Wild game opens up new possibilities for chefs

DECATUR, Ala. — Hundreds of hunters headed to north Alabama’s hills last weekend for the opening of bow and arrow deer hunting season. With deer, rabbit, squirrel and dove seasons under way, time has come to make a game plan for preparing safe and delicious meals.

Locals offered a glimpse of the flavor possibilities for wild game dishes at the Alabama Wildlife Federation’s cook-off in Morgan County. Teams served turkey tacos, elk fajitas, glazed catfish, duck lettuce wraps, deer wontons, pronghorn roll-ups and venison meatloaf.

Out of the dozens of offerings, judges determined the Rib Ticklers, led by Murrell Frazier, brought the best game to the cook-off. The Hartselle-based team won best overall dish for Cherries Jubilee Turkey Roll-Ups.

“What we make is determined a lot on what is available. I haven’t hunted in years, so I have to rely on my friends who hunt. If they have deer, we cook deer. If they have wild turkey, we cook wild turkey,” Frazier said.

The win earned Rib Ticklers a spot in the state finals next year. Frazier said the team will prepare for state by participating in regional wild game competitions and preparing the Cherries Jubilee Turkey Roll-Ups. The dish features thinly sliced turkey breast with dried cherries, finely diced and rehydrated, on a bed of rice.
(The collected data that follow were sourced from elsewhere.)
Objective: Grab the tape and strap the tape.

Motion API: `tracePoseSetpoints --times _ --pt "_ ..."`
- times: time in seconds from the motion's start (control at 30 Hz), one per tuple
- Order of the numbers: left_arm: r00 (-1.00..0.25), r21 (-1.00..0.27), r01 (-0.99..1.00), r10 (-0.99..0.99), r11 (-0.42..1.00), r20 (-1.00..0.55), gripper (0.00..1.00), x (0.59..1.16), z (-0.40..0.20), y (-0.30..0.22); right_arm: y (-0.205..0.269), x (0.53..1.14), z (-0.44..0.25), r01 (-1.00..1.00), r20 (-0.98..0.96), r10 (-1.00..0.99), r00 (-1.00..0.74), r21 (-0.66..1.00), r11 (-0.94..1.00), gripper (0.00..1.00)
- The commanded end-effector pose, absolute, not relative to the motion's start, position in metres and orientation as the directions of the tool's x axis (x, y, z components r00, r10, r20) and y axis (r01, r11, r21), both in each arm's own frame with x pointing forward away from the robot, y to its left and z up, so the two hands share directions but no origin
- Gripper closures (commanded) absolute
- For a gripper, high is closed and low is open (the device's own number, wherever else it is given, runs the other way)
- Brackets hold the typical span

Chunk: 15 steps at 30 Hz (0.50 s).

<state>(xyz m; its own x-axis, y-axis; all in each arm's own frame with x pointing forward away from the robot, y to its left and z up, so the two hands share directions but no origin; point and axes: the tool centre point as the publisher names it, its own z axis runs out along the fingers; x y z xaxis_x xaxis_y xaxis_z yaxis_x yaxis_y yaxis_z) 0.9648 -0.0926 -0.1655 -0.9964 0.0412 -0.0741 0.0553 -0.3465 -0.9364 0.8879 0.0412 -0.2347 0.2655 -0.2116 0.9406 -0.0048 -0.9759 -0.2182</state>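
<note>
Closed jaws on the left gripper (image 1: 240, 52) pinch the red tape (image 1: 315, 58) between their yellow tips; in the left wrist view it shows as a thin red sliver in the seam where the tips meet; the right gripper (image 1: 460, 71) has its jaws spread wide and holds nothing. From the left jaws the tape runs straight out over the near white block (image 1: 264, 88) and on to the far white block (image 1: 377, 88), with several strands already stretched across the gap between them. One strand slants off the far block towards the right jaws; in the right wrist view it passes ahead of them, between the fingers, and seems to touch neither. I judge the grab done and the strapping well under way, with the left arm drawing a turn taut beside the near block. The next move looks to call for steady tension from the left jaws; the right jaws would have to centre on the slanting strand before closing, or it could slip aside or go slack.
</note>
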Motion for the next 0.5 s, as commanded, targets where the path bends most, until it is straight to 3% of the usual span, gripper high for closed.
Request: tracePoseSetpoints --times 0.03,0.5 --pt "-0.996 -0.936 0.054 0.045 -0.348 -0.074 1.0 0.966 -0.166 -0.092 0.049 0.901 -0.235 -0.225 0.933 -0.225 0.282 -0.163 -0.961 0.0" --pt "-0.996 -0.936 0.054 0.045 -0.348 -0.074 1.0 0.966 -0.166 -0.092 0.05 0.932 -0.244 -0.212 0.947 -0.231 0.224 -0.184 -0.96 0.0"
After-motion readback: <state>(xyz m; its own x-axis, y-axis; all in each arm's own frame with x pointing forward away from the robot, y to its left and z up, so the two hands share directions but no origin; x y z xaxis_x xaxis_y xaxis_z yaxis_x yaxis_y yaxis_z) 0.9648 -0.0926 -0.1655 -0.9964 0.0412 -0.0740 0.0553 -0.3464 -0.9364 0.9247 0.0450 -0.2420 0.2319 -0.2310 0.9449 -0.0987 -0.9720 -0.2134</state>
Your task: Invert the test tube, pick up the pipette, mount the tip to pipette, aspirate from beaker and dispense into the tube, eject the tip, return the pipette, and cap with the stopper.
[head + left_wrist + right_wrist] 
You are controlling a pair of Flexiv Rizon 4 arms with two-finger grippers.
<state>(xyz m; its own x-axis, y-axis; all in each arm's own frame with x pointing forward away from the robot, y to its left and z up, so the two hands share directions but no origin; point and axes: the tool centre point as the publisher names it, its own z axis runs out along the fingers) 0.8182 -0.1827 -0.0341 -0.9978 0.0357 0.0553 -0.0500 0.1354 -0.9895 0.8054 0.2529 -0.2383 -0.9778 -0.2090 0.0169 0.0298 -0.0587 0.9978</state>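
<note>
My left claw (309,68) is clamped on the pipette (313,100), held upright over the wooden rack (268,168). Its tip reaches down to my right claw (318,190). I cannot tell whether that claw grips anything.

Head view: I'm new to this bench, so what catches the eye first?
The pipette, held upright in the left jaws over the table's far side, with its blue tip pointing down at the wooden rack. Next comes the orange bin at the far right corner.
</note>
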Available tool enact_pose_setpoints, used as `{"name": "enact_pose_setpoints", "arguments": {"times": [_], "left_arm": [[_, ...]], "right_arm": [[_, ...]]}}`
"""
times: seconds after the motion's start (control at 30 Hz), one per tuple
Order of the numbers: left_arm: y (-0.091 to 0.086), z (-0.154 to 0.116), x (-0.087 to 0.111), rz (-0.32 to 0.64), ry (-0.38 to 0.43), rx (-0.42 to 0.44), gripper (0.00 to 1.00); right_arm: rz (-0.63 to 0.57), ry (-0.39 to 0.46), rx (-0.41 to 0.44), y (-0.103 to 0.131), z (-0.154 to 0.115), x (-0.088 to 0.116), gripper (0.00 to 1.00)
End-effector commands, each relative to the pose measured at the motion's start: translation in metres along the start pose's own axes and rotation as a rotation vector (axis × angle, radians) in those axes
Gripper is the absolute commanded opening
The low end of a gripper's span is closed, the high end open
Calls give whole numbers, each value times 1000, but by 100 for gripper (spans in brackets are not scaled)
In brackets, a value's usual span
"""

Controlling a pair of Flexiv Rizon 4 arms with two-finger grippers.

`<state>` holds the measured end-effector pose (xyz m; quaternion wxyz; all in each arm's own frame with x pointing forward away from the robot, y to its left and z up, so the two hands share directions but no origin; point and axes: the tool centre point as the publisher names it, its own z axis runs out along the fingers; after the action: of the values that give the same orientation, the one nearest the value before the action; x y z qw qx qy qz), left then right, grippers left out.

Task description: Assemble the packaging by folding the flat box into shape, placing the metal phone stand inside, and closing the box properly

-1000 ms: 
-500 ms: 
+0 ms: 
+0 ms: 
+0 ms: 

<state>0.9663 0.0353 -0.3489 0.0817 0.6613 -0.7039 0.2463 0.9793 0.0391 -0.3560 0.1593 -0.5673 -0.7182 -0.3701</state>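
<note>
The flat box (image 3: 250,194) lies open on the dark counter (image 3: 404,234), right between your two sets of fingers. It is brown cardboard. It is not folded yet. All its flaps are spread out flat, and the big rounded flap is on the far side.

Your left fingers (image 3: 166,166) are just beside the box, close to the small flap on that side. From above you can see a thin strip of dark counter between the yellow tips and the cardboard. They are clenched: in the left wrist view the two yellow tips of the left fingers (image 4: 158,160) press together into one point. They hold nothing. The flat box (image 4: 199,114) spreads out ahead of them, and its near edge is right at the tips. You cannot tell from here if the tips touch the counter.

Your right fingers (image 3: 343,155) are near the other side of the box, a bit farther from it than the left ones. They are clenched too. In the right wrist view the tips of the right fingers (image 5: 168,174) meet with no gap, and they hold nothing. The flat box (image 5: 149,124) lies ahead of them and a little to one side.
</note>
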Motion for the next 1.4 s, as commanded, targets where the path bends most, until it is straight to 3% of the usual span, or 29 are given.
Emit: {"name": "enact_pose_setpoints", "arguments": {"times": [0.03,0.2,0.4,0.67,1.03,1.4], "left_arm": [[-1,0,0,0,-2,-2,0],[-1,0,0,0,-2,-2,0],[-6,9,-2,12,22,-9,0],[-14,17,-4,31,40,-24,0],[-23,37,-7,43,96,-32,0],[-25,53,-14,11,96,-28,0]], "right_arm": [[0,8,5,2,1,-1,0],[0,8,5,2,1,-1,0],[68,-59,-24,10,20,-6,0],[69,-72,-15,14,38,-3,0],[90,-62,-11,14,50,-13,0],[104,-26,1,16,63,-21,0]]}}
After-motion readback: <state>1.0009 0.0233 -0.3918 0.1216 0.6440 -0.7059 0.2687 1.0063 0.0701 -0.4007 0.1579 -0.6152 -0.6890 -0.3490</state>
The Jr. Rib Ticklers, headed by Frazier’s granddaughter Arianna Frazier and Monroe Howse, placed second with turkey macaroni.

The key to a successful wild game dish, especially a deer dish, rests with cleaning the meat properly, Murrell Frazier said.

Matt Brock, a biologist with Alabama Wildlife and Freshwater Fisheries, offered advice on dressing and processing deer carcasses.

Make sure to bring latex gloves to wear while handling any tools used to clean the deer, a sharp knife, a handsaw or electric saw if removing the hindquarters and front shoulders, gardening shears to cut through the chest cavity and a cooler to store the meat.

“The meat should be iced down as soon as possible until delivered to a processor, or frozen,” Brock said. “Some (hunters) choose to field dress or gut the deer in the field, especially in warm temperatures like what we typically see in the early part of the season. If transporting for several hours in warm weather, it would be a good idea to place bagged ice in the chest cavity until the carcass can be processed.”

If processed and sealed correctly, venison will last eight months to a year before becoming freeze-dried.